You have both lived through numerous difficult periods in the history of the city. How do you think the pandemic has changed it?


Lebowitz: Of course, it’s completely changed. But “change” is probably not the right way to put it, because change implies “and now it’s this.” It’s in flux. It’s not gonna stay the way it is now, because the way it is now is different than it was last week and certainly different than it was the beginning of shutdown. If I could see the future, I wouldn’t buy the wrong lottery tickets every week. The one thing I know for sure, this idea New York is over, is just —

Scorsese: Out of the question.

Lebowitz: It’s moronic. Anyone who thinks that, anyone who left because they thought that: Goodbye. There’s no one who has ever been less needed in New York than someone who would do that. It is so dopey. People who say New York is not going to be the center of the culture anymore, I would say, “Really, where do you think it will be? Do you think it’s gonna be Sarasota? Omaha? Honey, it’s gonna be here.”

By the way, not everything was perfect before the virus. It was perfect from the point of view of no fatal virus. That was definitely much better. But there might be things that improve.

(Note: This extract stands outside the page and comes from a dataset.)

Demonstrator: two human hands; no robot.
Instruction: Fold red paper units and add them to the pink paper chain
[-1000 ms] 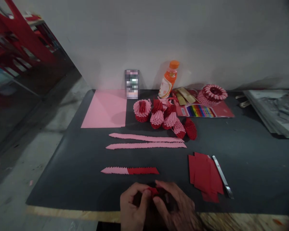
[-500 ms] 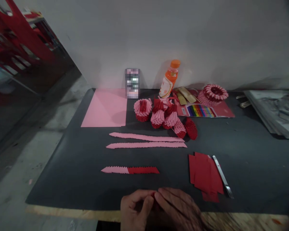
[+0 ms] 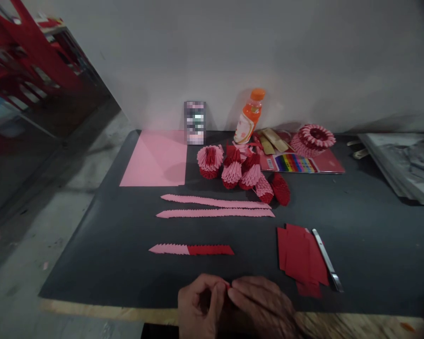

Scorsese: I come from the Lower East Side. Elizabeth Street, just between Houston and Prince off of the Bowery. And back in 1950, you couldn’t tell me that those buildings would still be there 70 years later, and the neighborhood would become rather chic. My building that I lived in is still there. The fact is that the buildings were not destroyed, which was the usual thing that was happening in Manhattan at the time — the Metropolitan Opera, Pennsylvania Station — but they stayed.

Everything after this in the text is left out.